Всю ночь сегодня в бреду Софье снилась Тинька, не то мадама, не то мартышка: бегает будто, прыгает по комнате, языком щелкает: «Я – Геката, я – Диана, я – великая матерь богов!» Потом вдруг вскочила ей на грудь, стала душить. Снилось также, что дедушка Крылов сечет маленькую девочку до крови и кричит ей: «Тинька, Тинька, слижи кровь языком!» – и девочка, ползая на карачках по полу, сморщивается, ссыхается, становится Тинькою и языком слизывает кровь. А потом – будто множество маленьких, черненьких полущенят, полумартышек присосались к белым, толстым грудям бабы Ненилы, покровской скотницы. Вот и сейчас, кажется, забралась к ней Тинька под платок и холодной лапкой щекочет ей горло, так что хочется кашлять до крови.
Очнулась; с усилием открыла глаза; поняла, что бредит. Неужели и правда заболеет, сляжет опять, как в прошлом году, до самого лета, – так и не увидит «настоящей маменьки»? Нет, вздор, не надо поддаваться болезни.
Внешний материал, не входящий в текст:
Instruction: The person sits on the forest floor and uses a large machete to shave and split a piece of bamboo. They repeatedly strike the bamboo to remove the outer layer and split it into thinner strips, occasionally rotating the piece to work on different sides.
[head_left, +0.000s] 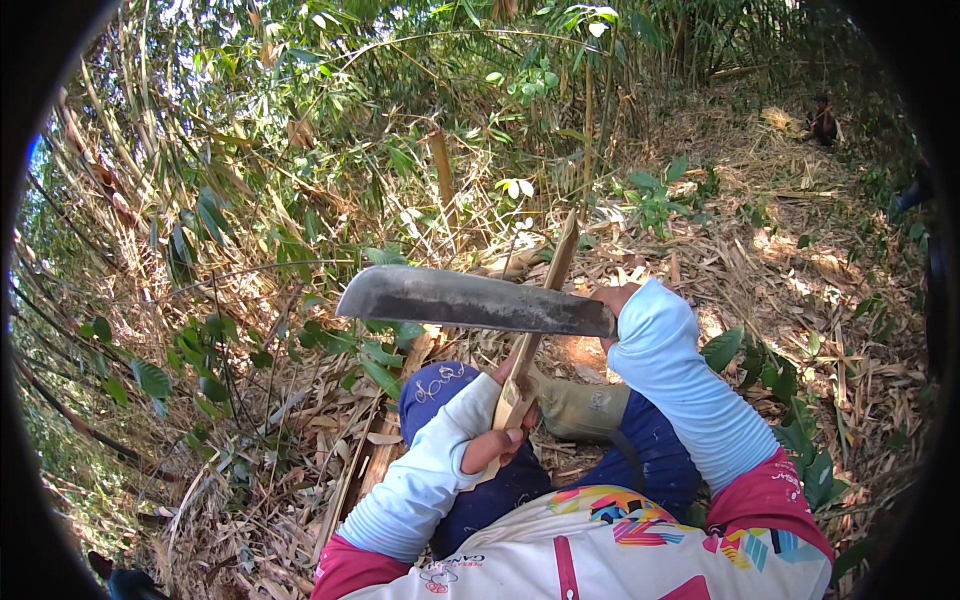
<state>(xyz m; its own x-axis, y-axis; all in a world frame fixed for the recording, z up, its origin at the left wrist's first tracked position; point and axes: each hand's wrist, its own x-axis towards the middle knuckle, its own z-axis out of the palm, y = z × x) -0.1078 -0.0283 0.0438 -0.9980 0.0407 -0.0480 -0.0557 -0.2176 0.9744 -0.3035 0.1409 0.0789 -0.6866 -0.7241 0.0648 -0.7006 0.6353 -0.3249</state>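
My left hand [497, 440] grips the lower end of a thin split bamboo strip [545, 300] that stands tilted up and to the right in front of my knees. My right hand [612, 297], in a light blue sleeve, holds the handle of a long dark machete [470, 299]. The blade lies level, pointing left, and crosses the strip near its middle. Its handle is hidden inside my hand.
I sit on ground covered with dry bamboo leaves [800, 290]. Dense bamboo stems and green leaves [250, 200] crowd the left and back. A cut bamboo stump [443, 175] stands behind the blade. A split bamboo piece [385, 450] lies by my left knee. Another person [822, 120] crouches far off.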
Вот угрелась – и прошел озноб; только жарко, душно под платком. Скинула его, встала, подошла к окну.
Окно зеркальное, в полукруглом балконе-фонарике, выходящем на Фонтанку. Посмотрела в обе стороны, к Симеоновскому мосту и к Невскому, не промелькнет ли знакомая, темно-синяя карета с бородатым кучером Ильею? Намедни тоже папенька писал, что не будет, а потом приехал.
Кареты не было, а тянулись похоронные дроги с маленьким гробиком, сосновым, белым, парчой не прикрытым; вместо парчи – серый мокрый снег. За гробиком шел старый, плешивый, красноносый чиновник в куцей шинелишке, похожей на женский салоп; шатался, как пьяный, не то от горя, не то от водки; крошечная девочка вела его за руку, должно быть, сестрица покойника. По ухабам и ямам раскачивались дроги так, что вот-вот гробик свалится в грязь.